| Your task |
Below is a listing. Set down exactly the lines from the one containing "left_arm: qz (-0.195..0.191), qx" through the one containing "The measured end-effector", both ends included, and leave out the rest.

| Data for analysis |
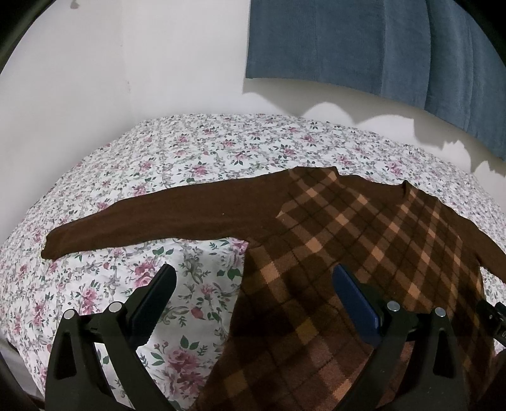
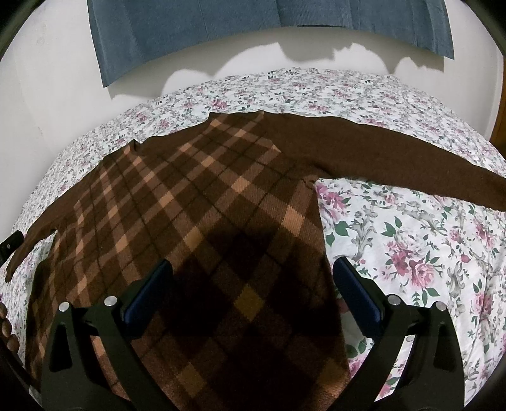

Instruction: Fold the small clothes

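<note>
A brown sweater with a tan plaid front (image 1: pixel 348 240) (image 2: pixel 189 202) lies flat on the floral bedspread, both plain brown sleeves spread out sideways. Its left sleeve (image 1: pixel 151 218) stretches toward the bed's left side, and its right sleeve (image 2: pixel 395 158) runs to the right. My left gripper (image 1: pixel 254 275) hangs open above the sweater's lower left edge, one finger over the bedspread and the other over the plaid. My right gripper (image 2: pixel 253 268) hangs open above the lower right part of the body, its right finger (image 2: pixel 354 284) past the side edge. Neither holds anything.
The floral bedspread (image 1: pixel 196 148) (image 2: pixel 411 240) covers the whole bed. White walls meet in a corner behind it, and blue cloth (image 1: pixel 363 47) (image 2: pixel 189 25) hangs on the back wall. A person's fingers (image 2: pixel 6 328) show at the far left edge.
</note>
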`<state>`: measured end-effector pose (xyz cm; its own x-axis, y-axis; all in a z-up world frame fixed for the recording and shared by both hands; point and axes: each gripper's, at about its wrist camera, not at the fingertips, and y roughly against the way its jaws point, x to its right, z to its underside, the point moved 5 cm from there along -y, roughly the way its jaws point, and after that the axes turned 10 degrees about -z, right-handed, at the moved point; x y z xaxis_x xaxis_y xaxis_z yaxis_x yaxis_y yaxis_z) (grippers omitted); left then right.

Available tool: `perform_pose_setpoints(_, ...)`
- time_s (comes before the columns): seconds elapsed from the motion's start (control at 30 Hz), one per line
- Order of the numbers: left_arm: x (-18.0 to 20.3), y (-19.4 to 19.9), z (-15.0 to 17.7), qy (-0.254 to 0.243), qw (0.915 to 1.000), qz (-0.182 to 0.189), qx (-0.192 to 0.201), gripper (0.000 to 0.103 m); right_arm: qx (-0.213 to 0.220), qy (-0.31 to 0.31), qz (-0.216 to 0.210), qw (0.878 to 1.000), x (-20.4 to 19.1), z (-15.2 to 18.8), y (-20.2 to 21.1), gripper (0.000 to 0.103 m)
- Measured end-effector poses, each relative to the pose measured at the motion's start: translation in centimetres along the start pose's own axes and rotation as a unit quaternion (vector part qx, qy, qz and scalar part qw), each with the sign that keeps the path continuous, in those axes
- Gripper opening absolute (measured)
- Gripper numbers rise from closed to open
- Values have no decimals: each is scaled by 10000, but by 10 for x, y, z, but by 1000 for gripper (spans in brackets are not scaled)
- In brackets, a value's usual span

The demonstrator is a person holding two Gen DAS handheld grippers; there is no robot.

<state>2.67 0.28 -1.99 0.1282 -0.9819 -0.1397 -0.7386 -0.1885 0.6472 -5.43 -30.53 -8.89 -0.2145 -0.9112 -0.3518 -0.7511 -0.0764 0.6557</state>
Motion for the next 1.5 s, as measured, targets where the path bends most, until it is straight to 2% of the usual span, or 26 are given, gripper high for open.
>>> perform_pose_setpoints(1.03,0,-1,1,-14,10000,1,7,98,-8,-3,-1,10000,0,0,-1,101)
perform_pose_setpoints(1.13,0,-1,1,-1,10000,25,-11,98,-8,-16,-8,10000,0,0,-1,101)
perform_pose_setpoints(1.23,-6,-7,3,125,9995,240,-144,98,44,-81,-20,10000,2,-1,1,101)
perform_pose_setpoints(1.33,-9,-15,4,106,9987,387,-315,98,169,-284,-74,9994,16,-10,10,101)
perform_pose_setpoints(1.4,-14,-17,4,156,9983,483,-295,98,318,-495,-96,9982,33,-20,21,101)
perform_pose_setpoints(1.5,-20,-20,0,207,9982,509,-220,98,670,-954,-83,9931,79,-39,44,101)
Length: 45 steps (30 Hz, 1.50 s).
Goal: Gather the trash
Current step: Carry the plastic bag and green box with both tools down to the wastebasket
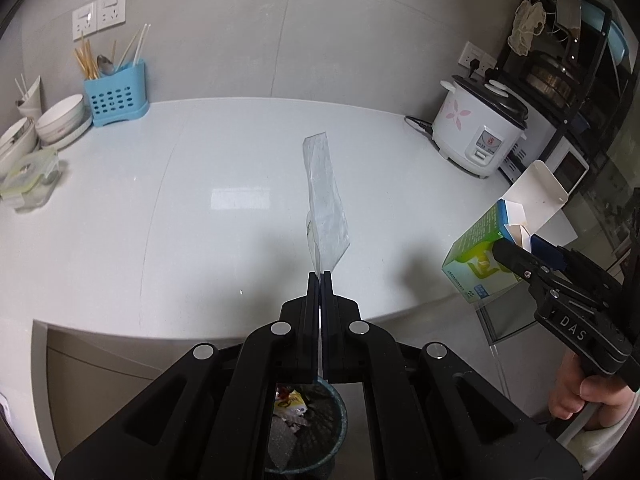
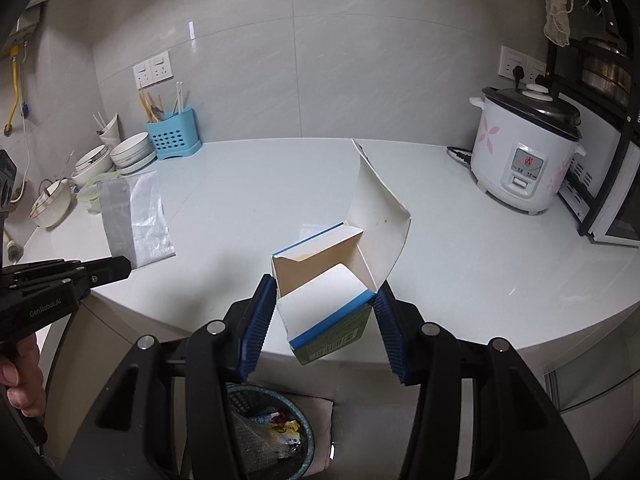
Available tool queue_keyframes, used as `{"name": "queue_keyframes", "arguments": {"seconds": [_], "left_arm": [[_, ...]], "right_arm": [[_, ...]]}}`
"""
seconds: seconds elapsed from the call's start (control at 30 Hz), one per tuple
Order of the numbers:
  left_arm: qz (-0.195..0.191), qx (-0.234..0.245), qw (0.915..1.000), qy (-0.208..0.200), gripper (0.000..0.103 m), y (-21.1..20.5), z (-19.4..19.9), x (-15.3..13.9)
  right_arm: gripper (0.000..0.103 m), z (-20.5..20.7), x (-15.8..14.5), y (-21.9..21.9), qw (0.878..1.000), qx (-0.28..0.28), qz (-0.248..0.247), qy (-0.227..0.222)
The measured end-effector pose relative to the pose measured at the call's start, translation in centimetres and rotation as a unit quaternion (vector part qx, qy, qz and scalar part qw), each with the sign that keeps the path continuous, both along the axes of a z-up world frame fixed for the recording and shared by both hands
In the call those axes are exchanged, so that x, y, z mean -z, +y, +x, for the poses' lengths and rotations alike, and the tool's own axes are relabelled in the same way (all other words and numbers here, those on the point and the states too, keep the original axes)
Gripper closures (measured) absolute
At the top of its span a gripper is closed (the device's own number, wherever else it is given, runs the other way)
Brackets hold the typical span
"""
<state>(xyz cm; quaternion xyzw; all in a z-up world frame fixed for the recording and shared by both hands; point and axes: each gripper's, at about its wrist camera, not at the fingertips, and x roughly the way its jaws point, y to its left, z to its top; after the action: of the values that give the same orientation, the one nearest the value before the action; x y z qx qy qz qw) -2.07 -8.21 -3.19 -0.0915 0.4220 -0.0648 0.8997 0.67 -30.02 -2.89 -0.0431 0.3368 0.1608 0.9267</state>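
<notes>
Pinching a plastic bag [image 1: 326,204] in left tool [image 1: 320,280], right tool [image 2: 325,300] gripping carton [image 2: 332,308], bin [image 2: 272,432] below

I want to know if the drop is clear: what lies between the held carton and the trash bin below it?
Nothing. In the right wrist view the carton, clamped in the right gripper, hangs above the trash bin, with only counter edge and cabinet front behind.

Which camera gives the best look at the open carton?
The right wrist view: the carton sits centred between the right gripper, showing its empty inside. The left wrist view shows only its printed outside at the edge.
</notes>
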Motion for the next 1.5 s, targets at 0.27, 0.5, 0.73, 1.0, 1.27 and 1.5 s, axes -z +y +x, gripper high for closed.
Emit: {"name": "queue_keyframes", "arguments": {"seconds": [0.27,0.5,0.73,1.0,1.27,1.5], "left_arm": [[-0.004,0.025,0.9995,0.017,0.103,-1.0,-4.3,2.4],[-0.006,0.033,0.9982,0.050,0.103,-1.0,-6.9,6.1],[0.000,0.029,0.9958,0.087,0.103,-0.6,-8.5,9.9],[0.008,0.022,0.9909,0.133,0.103,-0.1,-9.1,14.5],[0.013,0.025,0.9836,0.178,0.103,0.0,-8.8,18.9],[0.016,0.023,0.9779,0.207,0.103,0.1,-8.4,21.8]], "right_arm": [[0.055,-3.9,2.3,1.3,1.000,-0.024,-0.009,0.009],[0.055,-6.1,5.7,2.4,0.998,-0.043,-0.018,0.038],[0.055,-7.7,9.6,3.5,0.995,-0.059,-0.032,0.069],[0.055,-8.9,14.2,5.1,0.990,-0.076,-0.043,0.107],[0.055,-9.0,18.3,6.6,0.985,-0.081,-0.054,0.144],[0.055,-8.4,20.8,7.2,0.981,-0.077,-0.064,0.167]]}}
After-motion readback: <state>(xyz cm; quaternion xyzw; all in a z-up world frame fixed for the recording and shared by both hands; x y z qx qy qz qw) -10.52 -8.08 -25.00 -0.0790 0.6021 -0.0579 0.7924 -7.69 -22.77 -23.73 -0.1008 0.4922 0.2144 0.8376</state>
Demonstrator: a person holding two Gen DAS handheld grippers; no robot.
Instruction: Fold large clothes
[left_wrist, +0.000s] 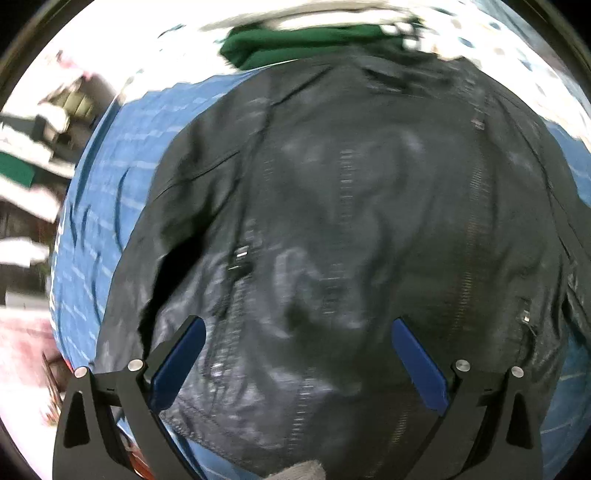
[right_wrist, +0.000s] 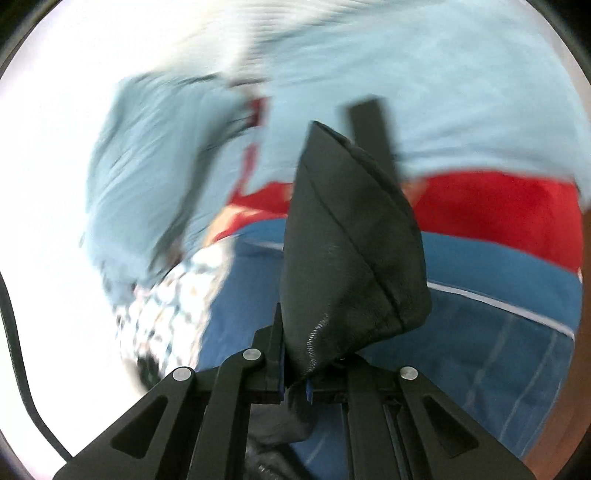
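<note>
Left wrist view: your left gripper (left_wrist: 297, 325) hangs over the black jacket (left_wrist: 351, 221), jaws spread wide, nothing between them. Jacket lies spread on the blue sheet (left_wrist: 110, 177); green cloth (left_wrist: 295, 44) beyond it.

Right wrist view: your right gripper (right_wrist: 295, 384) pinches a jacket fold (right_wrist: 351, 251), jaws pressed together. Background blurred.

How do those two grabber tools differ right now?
The left gripper has its jaws spread wide and holds nothing; the right gripper has its jaws clamped on a fold of the black jacket. The left hangs over the spread-out jacket; the right lifts its piece up. Both have black frames and blue pads.
</note>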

| Answer for the task |
  left_arm: qz (-0.195..0.191), qx (-0.234..0.245), qw (0.915..1.000), qy (-0.208..0.200), gripper (0.000..0.103 m), y (-21.1..20.5), z (-19.4..19.9), x (-15.3..13.9)
  right_arm: gripper (0.000..0.103 m), z (-20.5..20.7), x (-15.8..14.5), y (-21.9..21.9), qw (0.878..1.000), qx (-0.28..0.28), qz (-0.248..0.247), qy (-0.227..0.222)
The measured end-effector pose relative to the pose measured at the call's start, translation in centimetres and rotation as a unit quaternion (vector part qx, qy, qz and scalar part qw), each with the sign that keeps the path continuous, both along the axes of a z-up world frame fixed for the recording and shared by both hands

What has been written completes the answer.